Collaborations Pharmaceuticals, Inc. , Main Campus Drive, Lab 3510 , Raleigh , North Carolina 27606 , United States.
Department of Biochemistry and Biophysics , University of North Carolina , Chapel Hill , North Carolina 27599 , United States.
Mol Pharm. 2018 Oct 1;15(10):4346-4360. doi: 10.1021/acs.molpharmaceut.8b00083. Epub 2018 Apr 26.
Tuberculosis is a global health dilemma. In 2016, the WHO reported 10.4 million incidences and 1.7 million deaths. The need to develop new treatments for those infected with Mycobacterium tuberculosis ( Mtb) has led to many large-scale phenotypic screens and many thousands of new active compounds identified in vitro. However, with limited funding, efforts to discover new active molecules against Mtb needs to be more efficient. Several computational machine learning approaches have been shown to have good enrichment and hit rates. We have curated small molecule Mtb data and developed new models with a total of 18,886 molecules with activity cutoffs of 10 μM, 1 μM, and 100 nM. These data sets were used to evaluate different machine learning methods (including deep learning) and metrics and to generate predictions for additional molecules published in 2017. One Mtb model, a combined in vitro and in vivo data Bayesian model at a 100 nM activity yielded the following metrics for 5-fold cross validation: accuracy = 0.88, precision = 0.22, recall = 0.91, specificity = 0.88, kappa = 0.31, and MCC = 0.41. We have also curated an evaluation set ( n = 153 compounds) published in 2017, and when used to test our model, it showed the comparable statistics (accuracy = 0.83, precision = 0.27, recall = 1.00, specificity = 0.81, kappa = 0.36, and MCC = 0.47). We have also compared these models with additional machine learning algorithms showing Bayesian machine learning models constructed with literature Mtb data generated by different laboratories generally were equivalent to or outperformed deep neural networks with external test sets. Finally, we have also compared our training and test sets to show they were suitably diverse and different in order to represent useful evaluation sets. Such Mtb machine learning models could help prioritize compounds for testing in vitro and in vivo.

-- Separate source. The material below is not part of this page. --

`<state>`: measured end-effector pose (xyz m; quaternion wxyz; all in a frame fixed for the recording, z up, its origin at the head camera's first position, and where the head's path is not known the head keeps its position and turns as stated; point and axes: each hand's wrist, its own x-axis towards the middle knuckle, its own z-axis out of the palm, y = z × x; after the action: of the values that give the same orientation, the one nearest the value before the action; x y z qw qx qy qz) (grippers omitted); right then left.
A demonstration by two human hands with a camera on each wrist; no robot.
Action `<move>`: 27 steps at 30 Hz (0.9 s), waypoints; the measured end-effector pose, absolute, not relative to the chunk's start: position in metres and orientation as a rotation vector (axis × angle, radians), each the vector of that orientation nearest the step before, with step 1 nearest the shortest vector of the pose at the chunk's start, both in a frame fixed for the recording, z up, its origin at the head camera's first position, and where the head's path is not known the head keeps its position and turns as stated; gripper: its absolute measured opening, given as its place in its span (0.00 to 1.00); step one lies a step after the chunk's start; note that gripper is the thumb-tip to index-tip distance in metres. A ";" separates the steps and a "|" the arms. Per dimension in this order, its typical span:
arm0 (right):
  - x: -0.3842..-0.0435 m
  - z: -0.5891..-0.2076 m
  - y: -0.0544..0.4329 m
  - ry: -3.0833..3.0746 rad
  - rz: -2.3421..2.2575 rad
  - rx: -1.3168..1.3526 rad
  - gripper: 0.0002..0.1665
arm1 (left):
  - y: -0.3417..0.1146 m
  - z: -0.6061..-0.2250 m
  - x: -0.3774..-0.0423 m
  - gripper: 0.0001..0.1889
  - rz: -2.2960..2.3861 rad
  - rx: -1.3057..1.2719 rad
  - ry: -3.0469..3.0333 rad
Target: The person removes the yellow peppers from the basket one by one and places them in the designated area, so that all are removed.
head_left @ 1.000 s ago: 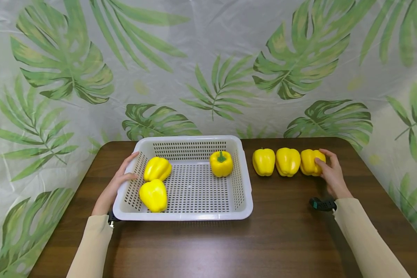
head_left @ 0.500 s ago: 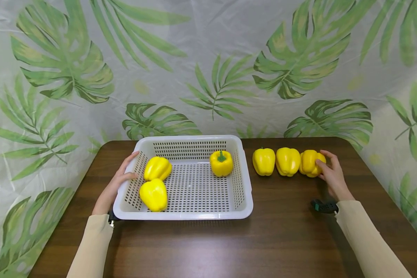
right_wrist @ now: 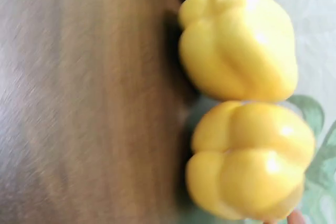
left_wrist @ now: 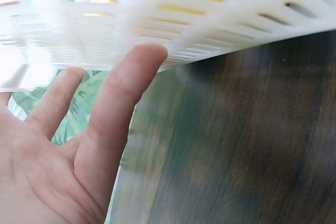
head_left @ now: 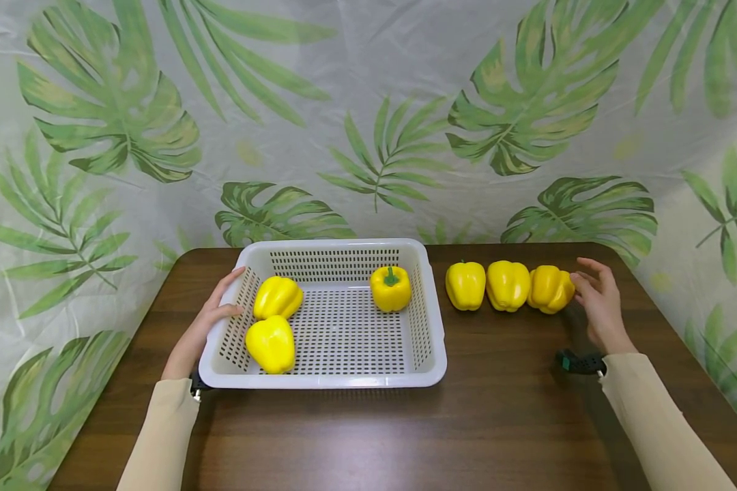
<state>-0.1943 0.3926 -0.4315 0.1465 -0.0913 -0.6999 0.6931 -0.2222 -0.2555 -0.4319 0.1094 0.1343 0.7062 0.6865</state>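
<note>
My left hand [head_left: 205,324] rests at the left rim of a white plastic basket [head_left: 350,382], fingers and thumb extended. In the left wrist view the thumb [left_wrist: 118,111] lies against the slotted basket [left_wrist: 231,35]. Inside the basket are three yellow bell peppers: two at the left [head_left: 278,298] [head_left: 271,344], and one stem-up at the right [head_left: 391,290]. Three more stand in a row on the table, the rightmost bell pepper [head_left: 551,290] nearest my right hand [head_left: 603,307]. That hand's fingers are spread beside it, fingertips close; contact is unclear.
The other two bell peppers in the row [head_left: 465,286] [head_left: 508,286] sit between the basket and the rightmost one. Everything stands on a dark wooden table [head_left: 368,436]. A leaf-patterned curtain [head_left: 405,102] hangs behind the table's far edge.
My right hand has drawn off the rightmost bell pepper, moving slightly right. That bell pepper now sits a little closer to the middle one and tilted. My left hand and the basket look the same.
</note>
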 end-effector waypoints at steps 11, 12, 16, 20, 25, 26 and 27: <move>-0.196 -0.412 0.371 -1.897 1.993 -0.233 0.16 | -0.256 -0.432 -0.221 0.37 2.001 0.402 2.117; -0.196 -0.411 0.368 -1.896 1.992 -0.224 0.15 | -0.256 -0.432 -0.221 0.37 2.004 0.403 2.111; -0.197 -0.408 0.352 -1.914 2.017 -0.146 0.15 | -0.256 -0.433 -0.222 0.37 2.013 0.404 2.102; -0.198 -0.404 0.334 -1.956 2.057 -0.073 0.16 | -0.256 -0.433 -0.222 0.37 2.023 0.408 2.092; -0.201 -0.401 0.312 -2.034 2.085 0.016 0.17 | -0.256 -0.433 -0.221 0.37 1.996 0.405 2.122; -0.201 -0.400 0.307 -2.048 2.090 0.034 0.18 | -0.256 -0.433 -0.221 0.37 1.991 0.406 2.126; -0.201 -0.400 0.303 -2.060 2.096 0.053 0.19 | -0.256 -0.433 -0.220 0.37 1.977 0.404 2.138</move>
<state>-0.2014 0.3033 -0.4000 0.1011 0.0180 -0.6973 0.7094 -0.2204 -0.2561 -0.4326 0.1006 0.1366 0.7237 0.6689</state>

结核病是一个全球性的健康难题。2016 年,世界卫生组织报告了 1040 万例病例和 170 万人死亡。为了开发治疗结核分枝杆菌(Mtb)感染的新疗法,已经进行了许多大规模的表型筛选,并在体外发现了数千种新的活性化合物。然而,由于资金有限,需要更有效地发现针对 Mtb 的新活性分子。已经证明几种计算机器学习方法具有良好的富集和命中率。我们已经整理了小分子 Mtb 数据,并使用总共 18886 个具有 10 μM、1 μM 和 100 nM 活性截止值的分子开发了新模型。这些数据集用于评估不同的机器学习方法(包括深度学习)和指标,并对 2017 年发表的其他分子进行预测。一个 Mtb 模型,一个在 100 nM 活性下结合了体外和体内数据的贝叶斯模型,对于 5 倍交叉验证产生了以下指标:准确性=0.88、精度=0.22、召回率=0.91、特异性=0.88、kappa=0.31 和 MCC=0.41。我们还整理了 2017 年发表的一个评估集(n=153 种化合物),当用于测试我们的模型时,它显示出了相当的统计数据(准确性=0.83、精度=0.27、召回率=1.00、特异性=0.81、kappa=0.36 和 MCC=0.47)。我们还比较了这些模型与其他机器学习算法,表明使用文献 Mtb 数据构建的贝叶斯机器学习模型通常与具有外部测试集的深度神经网络等效或表现更好。最后,我们还比较了我们的训练集和测试集,以表明它们足够多样化且不同,以便代表有用的评估集。这种 Mtb 机器学习模型可以帮助确定化合物进行体外和体内测试的优先级。